● **TASK TO CARRY OUT**:
Return all of the data exactly as written, without the pictures.

● **SUPPLIED DATA**:
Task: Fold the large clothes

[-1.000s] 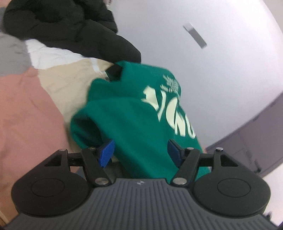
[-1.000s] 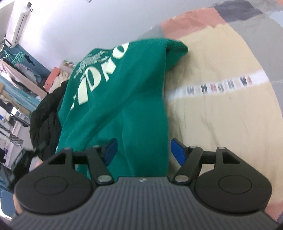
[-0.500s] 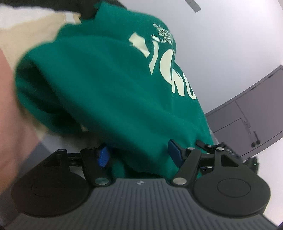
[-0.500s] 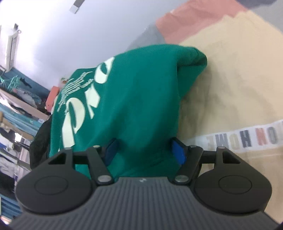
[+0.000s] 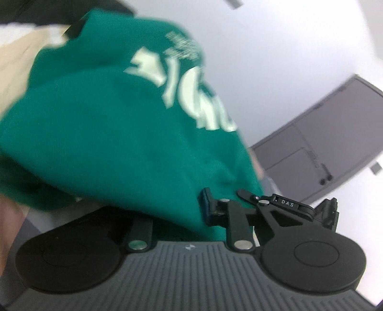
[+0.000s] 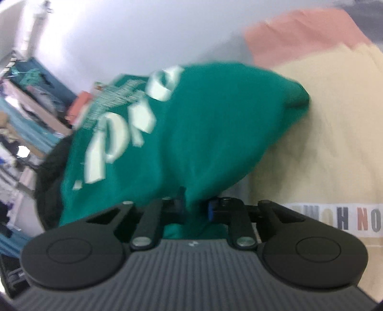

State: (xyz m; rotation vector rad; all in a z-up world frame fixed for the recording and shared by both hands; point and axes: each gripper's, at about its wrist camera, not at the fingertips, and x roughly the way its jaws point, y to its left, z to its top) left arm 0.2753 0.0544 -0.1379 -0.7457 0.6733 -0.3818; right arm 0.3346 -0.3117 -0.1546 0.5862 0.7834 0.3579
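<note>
**Green sweatshirt pinched at both near corners, fold barely begun**

Going left to right, with the green sweatshirt as the landmark throughout.

Left of the sweatshirt: beige and pink bedding of the bed, with a dark garment beyond its far edge. At its near hem, the left tool: jaws closing, green cloth bunched between them and draped over the left finger, so only the right blue pad in plain sight. Cloth apparently nipped, though blur hides the exact contact.

Across the middle: pale lettering on the sweatshirt's upper face, fabric domed and humped rather than flat, near edge raised off the bed.

Right end: the right tool, jaws closing too, a narrow ridge of green fabric squeezed between the two pads. Right of the sweatshirt, more beige bedding with a printed strip; behind the sweatshirt, a cluttered shelf.

Progress, as a judgement: very early. Done so far, by the look of it: both near corners gathered and gripped. Not done: any crease or neat layer; sleeves not distinguishable, body still in a loose mound. Left to do: lifting and spreading the cloth, carrying the near edge over toward the far one, laying it flat, then further folds to make a compact stack. Risk worth noting: a thin pinch on thick knit, liable to slip under the garment's weight.
</note>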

● **TASK ANSWER**:
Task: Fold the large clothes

[-1.000s] 
[-1.000s] 
[-0.500s] 
[-0.500s] 
[+0.000s] 
[+0.000s] 

State: (xyz m; rotation vector rad; all in a z-up world frame fixed for the recording and shared by both hands; point and axes: each gripper's, at about its wrist camera, not at the fingertips, and x roughly the way its jaws point, y to its left, z to its top) left arm 0.2753 0.0544 -0.1379 -0.7457 0.6733 -0.3818; right arm 0.3346 -0.3117 -0.1546 0.5862 0.7834 0.3579
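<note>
**Green sweatshirt pinched at both near corners, fold barely begun**

Going left to right, with the green sweatshirt as the landmark throughout.

Left of the sweatshirt: beige and pink bedding of the bed, with a dark garment beyond its far edge. At its near hem, the left tool: jaws closing, green cloth bunched between them and draped over the left finger, so only the right blue pad in plain sight. Cloth apparently nipped, though blur hides the exact contact.

Across the middle: pale lettering on the sweatshirt's upper face, fabric domed and humped rather than flat, near edge raised off the bed.

Right end: the right tool, jaws closing too, a narrow ridge of green fabric squeezed between the two pads. Right of the sweatshirt, more beige bedding with a printed strip; behind the sweatshirt, a cluttered shelf.

Progress, as a judgement: very early. Done so far, by the look of it: both near corners gathered and gripped. Not done: any crease or neat layer; sleeves not distinguishable, body still in a loose mound. Left to do: lifting and spreading the cloth, carrying the near edge over toward the far one, laying it flat, then further folds to make a compact stack. Risk worth noting: a thin pinch on thick knit, liable to slip under the garment's weight.
</note>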

Nothing else is required for this exercise.